▶ What you have to do
Go through the material and copy each line that includes "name".
===============
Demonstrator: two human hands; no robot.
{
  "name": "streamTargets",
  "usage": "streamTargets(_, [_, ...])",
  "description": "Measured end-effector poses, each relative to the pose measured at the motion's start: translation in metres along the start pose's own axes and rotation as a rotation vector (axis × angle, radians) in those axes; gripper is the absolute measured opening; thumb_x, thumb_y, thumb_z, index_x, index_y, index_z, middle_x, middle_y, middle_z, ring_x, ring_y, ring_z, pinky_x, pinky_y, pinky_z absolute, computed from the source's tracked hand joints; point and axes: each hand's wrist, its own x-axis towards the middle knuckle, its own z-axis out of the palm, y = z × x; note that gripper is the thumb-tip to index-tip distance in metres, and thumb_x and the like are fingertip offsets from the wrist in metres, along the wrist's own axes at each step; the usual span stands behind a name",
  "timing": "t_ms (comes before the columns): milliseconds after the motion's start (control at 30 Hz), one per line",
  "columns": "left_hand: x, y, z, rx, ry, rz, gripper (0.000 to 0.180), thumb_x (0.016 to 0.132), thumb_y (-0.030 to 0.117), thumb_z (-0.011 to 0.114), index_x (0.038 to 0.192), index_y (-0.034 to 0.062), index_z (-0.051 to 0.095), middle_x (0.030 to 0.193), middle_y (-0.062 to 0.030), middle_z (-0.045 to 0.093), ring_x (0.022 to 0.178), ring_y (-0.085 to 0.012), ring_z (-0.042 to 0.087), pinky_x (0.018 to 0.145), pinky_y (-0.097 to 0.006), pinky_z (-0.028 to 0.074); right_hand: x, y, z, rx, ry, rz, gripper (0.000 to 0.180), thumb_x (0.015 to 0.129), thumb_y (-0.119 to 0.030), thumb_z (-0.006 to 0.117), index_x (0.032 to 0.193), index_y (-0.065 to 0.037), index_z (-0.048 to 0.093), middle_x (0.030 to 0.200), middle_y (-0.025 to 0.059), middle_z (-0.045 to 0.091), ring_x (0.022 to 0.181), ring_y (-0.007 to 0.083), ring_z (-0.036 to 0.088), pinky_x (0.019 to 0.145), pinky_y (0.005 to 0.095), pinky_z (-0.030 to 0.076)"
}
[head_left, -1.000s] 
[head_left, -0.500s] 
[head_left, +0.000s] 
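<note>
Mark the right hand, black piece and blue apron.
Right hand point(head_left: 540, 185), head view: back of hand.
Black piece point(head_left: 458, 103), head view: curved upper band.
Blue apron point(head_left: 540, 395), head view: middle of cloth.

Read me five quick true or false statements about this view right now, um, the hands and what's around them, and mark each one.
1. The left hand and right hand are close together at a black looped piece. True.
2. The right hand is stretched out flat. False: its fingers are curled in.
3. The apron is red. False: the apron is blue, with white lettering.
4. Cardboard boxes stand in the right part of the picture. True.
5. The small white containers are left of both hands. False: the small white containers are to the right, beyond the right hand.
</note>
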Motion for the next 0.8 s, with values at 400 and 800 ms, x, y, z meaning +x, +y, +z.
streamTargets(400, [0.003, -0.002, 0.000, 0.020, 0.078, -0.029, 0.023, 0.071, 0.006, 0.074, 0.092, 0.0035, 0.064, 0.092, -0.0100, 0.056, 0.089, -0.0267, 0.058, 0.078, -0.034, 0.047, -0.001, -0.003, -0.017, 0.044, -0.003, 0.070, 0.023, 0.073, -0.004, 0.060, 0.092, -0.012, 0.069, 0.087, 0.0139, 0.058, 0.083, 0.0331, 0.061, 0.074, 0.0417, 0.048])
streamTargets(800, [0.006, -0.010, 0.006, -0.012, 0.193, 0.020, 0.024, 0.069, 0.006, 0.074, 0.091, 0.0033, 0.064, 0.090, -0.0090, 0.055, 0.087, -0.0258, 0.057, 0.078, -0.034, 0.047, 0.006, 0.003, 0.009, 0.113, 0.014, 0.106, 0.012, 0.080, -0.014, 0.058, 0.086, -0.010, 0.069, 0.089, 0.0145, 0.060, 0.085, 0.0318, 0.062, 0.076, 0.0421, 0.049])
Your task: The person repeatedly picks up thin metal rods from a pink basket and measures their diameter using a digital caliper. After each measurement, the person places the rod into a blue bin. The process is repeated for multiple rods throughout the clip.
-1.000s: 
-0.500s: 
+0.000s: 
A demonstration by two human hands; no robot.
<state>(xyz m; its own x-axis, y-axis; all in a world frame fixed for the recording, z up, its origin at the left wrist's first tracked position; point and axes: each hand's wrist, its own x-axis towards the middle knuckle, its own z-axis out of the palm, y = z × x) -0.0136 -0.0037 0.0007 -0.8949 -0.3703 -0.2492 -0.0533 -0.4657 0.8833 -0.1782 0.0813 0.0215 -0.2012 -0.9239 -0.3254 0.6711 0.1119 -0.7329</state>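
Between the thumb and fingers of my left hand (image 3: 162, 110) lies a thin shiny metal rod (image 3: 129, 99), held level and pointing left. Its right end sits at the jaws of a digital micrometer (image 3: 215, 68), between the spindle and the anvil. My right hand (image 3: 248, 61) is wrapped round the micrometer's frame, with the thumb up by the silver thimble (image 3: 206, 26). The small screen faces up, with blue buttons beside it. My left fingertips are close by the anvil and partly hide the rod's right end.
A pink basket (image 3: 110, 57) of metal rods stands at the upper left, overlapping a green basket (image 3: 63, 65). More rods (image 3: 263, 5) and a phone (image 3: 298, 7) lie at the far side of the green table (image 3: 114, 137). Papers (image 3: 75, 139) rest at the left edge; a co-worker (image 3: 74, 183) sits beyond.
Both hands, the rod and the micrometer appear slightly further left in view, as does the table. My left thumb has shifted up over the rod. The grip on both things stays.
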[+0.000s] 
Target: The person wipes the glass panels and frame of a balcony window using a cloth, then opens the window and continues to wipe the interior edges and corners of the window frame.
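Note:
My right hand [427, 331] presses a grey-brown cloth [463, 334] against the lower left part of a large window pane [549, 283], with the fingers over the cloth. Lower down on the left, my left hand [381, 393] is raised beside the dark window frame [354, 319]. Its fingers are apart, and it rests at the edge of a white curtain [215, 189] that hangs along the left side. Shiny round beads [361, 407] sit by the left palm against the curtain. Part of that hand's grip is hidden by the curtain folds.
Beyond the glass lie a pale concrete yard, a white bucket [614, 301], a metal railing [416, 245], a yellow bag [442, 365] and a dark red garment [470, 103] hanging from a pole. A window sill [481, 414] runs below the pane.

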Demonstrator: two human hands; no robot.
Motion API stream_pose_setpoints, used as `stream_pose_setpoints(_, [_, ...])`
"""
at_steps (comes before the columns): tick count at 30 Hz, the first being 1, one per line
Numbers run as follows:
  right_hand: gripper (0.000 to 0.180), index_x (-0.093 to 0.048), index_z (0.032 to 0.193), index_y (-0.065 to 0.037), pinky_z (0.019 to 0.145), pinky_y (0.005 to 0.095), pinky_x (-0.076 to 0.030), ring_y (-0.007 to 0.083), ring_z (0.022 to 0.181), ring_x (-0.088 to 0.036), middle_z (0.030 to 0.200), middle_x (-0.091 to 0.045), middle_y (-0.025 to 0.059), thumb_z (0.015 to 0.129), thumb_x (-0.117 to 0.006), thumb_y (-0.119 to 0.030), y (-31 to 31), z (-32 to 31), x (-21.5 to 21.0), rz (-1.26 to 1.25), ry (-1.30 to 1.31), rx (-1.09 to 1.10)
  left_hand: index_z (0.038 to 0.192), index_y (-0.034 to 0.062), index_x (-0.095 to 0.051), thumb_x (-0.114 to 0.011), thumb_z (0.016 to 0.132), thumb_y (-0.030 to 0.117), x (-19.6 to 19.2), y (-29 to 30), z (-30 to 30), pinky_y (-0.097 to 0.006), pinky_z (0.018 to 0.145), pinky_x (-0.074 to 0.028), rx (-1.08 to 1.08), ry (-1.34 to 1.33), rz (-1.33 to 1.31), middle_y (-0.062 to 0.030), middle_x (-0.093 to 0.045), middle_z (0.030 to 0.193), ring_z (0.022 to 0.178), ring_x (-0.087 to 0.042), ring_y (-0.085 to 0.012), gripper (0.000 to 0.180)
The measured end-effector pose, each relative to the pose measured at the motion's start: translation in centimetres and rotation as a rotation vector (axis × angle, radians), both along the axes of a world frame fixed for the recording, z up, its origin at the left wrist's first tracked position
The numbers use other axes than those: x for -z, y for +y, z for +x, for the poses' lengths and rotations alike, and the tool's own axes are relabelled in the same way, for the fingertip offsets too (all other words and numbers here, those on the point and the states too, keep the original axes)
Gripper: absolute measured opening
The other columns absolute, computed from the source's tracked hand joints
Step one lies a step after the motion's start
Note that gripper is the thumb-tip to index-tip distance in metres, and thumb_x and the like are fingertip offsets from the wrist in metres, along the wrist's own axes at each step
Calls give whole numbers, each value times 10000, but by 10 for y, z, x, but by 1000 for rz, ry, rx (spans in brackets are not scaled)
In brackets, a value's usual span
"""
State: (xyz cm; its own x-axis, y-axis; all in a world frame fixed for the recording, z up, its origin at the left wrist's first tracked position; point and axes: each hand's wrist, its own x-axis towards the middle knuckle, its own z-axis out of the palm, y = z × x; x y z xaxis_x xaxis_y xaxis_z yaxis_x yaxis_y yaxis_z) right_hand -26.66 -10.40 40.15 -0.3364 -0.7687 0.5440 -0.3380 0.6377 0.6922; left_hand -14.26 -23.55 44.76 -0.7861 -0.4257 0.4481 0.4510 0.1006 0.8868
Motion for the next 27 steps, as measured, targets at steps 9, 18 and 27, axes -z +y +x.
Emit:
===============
▶ Task solution
  "name": "streamTargets",
  "description": "Measured end-effector poses, each relative to the pose measured at the motion's start: translation in metres along the start pose's own axes and rotation as a rotation vector (axis × angle, radians) in those axes; gripper is the absolute measured opening; thumb_x, thumb_y, thumb_z, index_x, index_y, index_z, middle_x, middle_y, middle_z, ring_x, ring_y, ring_z, pinky_x, pinky_y, pinky_z absolute, computed from the source's tracked hand joints; point and axes: each hand's wrist, its own x-axis towards the middle knuckle, its own z-axis out of the palm, y = z × x; note that gripper is the thumb-tip to index-tip distance in metres, and thumb_x and the like are fingertip offsets from the wrist in metres, along the wrist's own axes at each step; the usual span stands behind a name",

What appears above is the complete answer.